However you need to keep in mind that epoll is not a “better poll”, and it also has disadvantages when comparing to poll:

但是需要谨记的是,epoll不是万能的,相对poll而言,它也有其不足:

  • Changing the event flags (i.e. from READ to WRITE) requires the epoll_ctl syscall, while when using poll this is a simple bitmask operation done entirely in userspace. Switching 5,000 sockets from reading to writing withepoll would require 5,000 syscalls and hence context switches (as of 2014 calls to epoll_ctl still  could not be batched, and each descriptor must be changed separately), while in poll it would require a single loop over thepollfd structure.
  • 改变监听事件(例如从读改为写)需要调用epoll_ctl系统方法,而poll时这仅是一个用户空间的bit位设置。
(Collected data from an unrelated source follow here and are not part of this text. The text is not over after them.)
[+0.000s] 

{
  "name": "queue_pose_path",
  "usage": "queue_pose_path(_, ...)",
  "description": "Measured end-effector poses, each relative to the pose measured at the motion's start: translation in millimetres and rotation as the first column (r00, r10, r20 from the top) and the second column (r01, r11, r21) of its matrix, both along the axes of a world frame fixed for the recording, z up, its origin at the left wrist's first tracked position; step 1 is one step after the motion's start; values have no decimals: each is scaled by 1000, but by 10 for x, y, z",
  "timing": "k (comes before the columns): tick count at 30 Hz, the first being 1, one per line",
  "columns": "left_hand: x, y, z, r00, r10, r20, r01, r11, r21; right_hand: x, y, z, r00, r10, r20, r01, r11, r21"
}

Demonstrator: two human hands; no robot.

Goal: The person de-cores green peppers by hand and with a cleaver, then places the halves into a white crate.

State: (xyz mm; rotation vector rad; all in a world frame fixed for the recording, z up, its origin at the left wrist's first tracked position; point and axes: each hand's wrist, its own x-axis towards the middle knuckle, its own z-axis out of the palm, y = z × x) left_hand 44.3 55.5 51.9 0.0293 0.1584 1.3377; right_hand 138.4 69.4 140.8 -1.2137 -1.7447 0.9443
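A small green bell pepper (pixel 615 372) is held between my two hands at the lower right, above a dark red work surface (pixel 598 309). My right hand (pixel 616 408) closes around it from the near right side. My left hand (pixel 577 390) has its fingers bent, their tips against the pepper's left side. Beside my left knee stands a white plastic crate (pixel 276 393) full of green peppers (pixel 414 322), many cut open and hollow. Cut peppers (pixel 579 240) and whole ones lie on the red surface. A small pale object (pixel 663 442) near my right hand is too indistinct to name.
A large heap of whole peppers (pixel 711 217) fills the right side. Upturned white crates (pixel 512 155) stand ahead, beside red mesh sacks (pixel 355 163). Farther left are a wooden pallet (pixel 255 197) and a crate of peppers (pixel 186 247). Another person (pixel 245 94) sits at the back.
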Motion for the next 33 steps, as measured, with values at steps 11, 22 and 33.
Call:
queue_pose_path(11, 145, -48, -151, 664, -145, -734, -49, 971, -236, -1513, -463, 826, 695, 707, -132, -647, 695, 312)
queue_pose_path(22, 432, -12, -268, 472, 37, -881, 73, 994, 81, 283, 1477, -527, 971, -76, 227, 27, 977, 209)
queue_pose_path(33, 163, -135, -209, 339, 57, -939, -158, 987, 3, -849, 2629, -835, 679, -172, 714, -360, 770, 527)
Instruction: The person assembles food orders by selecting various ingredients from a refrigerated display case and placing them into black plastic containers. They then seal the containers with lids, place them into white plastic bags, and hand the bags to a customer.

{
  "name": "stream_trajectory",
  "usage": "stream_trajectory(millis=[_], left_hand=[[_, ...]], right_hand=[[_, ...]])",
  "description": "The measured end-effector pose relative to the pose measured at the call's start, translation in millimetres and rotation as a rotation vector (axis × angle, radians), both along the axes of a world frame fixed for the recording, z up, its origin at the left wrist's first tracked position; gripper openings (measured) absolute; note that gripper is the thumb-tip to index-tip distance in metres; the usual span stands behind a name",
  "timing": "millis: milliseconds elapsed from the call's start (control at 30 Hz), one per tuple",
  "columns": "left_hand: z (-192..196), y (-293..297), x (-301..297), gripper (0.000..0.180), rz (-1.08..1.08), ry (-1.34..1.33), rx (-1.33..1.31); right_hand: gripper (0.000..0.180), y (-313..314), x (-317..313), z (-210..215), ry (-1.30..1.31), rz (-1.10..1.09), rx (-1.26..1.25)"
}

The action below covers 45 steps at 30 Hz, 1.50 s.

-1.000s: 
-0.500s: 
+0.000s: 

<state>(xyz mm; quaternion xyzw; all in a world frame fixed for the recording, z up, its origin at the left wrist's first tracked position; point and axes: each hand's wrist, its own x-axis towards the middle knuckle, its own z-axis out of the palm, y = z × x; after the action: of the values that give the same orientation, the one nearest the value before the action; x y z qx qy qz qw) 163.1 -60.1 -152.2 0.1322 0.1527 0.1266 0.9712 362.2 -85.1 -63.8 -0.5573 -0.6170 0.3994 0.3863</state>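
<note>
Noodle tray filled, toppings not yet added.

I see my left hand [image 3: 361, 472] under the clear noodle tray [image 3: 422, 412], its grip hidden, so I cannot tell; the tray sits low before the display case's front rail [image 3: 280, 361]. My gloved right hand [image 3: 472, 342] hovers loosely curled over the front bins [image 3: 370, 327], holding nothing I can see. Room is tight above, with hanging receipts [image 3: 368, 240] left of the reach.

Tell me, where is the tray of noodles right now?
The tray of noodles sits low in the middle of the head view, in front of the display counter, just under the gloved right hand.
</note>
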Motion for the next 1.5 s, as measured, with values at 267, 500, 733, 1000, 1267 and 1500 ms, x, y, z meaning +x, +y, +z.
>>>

如果需要将5000个端口从监听读改为监听写,就需要5000次独立的系统调用(截止2014年,epoll_ctl还不支持批量,每个fd需要被独立设置),而poll里仅是针对pollfd结构体的一次遍历。
  • Each accept()ed socket needs to be added to the set, and same as above, with epoll it has to be done by calling epoll_ctl – which means there are two required syscalls per new connection socket instead of one for poll. If your server has many connections which do not send much information, epoll will likely take longer than poll to serve them.
  • 每一个accept()ed 端口都得被添加到监听set里,需要调用epoll_ctl系统函数 — 即每个连接需要两次系统调用(一次listen()ed端口,一次accept()ed端口),而poll只需要一次()。所以,如果你的服务器维持了很多连接,且都只交互少量数据,那epoll的耗时反而会大于poll。
  • epoll is exclusively Linux domain, and while other platforms have similar mechanisms, they are not exactly the same – edge triggering, for example, is pretty unique (FreeBSD’s kqueue supports it too though).
  • 仅Linux支持epoll,虽然其他操作系统也有类似的机制,但都略有不同。例如epoll的edge triggering就相当独特(虽然FreeBSD的kqueue也支持)。
  • High performance processing logic is more complex and hence more difficult to debug, especially for edge triggering which is prone to deadlocks if you miss extra read/write.
  • 高性能的逻辑实现更复杂,也就更难调试,尤其是在edge triggering时遗漏额外读写而导致的死锁。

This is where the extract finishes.